SO YOU WANT TO TALK ABOUT RACE

Straight talk to blacks and whites about the realities of racism.

In her feisty debut book, Oluo, essayist, blogger, and editor at large at the Establishment magazine, writes from the perspective of a black, queer, middle-class, college-educated woman living in a “white supremacist country.” The daughter of a white single mother, brought up in largely white Seattle, she sees race as “one of the most defining forces” in her life. Throughout the book, Oluo responds to questions that she has often been asked, and others that she wishes were asked, about racism “in our workplace, our government, our homes, and ourselves.” “Is it really about race?” she is asked by whites who insist that class is a greater source of oppression. “Is police brutality really about race?” “What is cultural appropriation?” and “What is the model minority myth?” Her sharp, no-nonsense answers include talking points for both blacks and whites.

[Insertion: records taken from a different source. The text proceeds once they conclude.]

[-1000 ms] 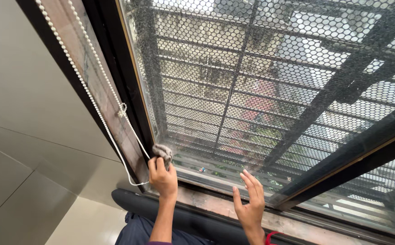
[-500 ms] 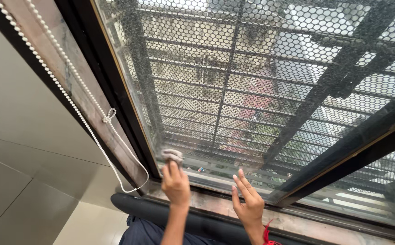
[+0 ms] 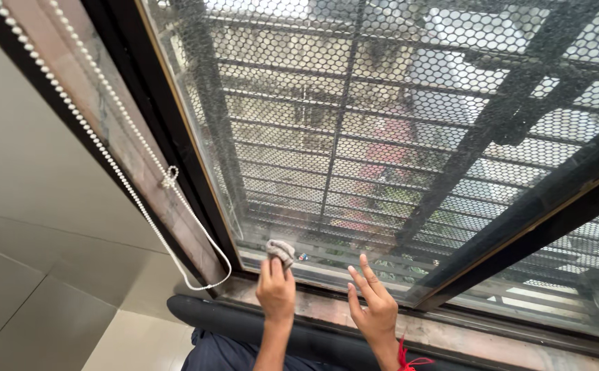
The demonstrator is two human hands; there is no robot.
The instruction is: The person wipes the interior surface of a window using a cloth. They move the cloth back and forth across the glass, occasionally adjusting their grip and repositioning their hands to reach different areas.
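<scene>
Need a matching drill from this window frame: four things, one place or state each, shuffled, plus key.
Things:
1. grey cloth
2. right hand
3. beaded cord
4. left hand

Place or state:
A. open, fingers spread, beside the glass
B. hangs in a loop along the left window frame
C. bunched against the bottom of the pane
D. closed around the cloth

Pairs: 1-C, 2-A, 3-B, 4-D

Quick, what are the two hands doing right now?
Left hand: closed on a small grey cloth, pressed to the window glass.
Right hand: open, fingers spread, holding nothing.
</scene>
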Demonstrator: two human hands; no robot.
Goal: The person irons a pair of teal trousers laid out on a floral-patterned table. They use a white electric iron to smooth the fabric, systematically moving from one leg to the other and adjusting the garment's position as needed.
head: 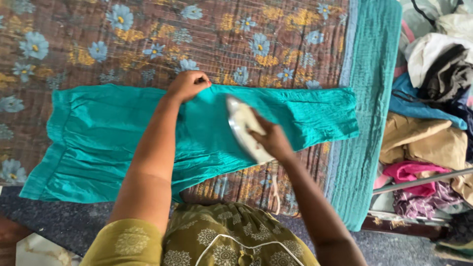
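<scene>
A teal garment [113, 138] lies spread flat across a brown quilt with blue and yellow flowers [148, 39]. My left hand [188, 84] pinches the garment's far edge near its middle, fingers closed on the cloth. My right hand [272, 140] grips a white clothes iron [242, 125], which is tipped on its side over the garment just right of my left arm. The iron's cord [274, 194] hangs down near the quilt's front edge.
A teal blanket [367, 113] runs under the quilt along its right side. Further right is a heap of mixed clothes [433, 98], among them white, dark, tan and pink pieces. A metal bar [423, 181] crosses the heap. Dark speckled floor [74, 221] lies in front.
</scene>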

She explains, for example, “when somebody asks you to ‘check your privilege’ they are asking you to pause and consider how the advantages you’ve had in life are contributing to your opinions and actions, and how the lack of disadvantages in certain areas is keeping you from fully understanding the struggles others are facing.” She unpacks the complicated term “intersectionality”: the idea that social justice must consider “a myriad of identities—our gender, class, race, sexuality, and so much more—that inform our experiences in life.” She asks whites to realize that when people of color talk about systemic racism, “they are opening up all of that pain and fear and anger to you” and are asking that they be heard. After devoting most of the book to talking, Oluo finishes with a chapter on action and its urgency. Action includes pressing for reform in schools, unions, and local governments; boycotting businesses that exploit people of color; contributing money to social justice organizations; and, most of all, voting for candidates who make “diversity, inclusion and racial justice a priority.”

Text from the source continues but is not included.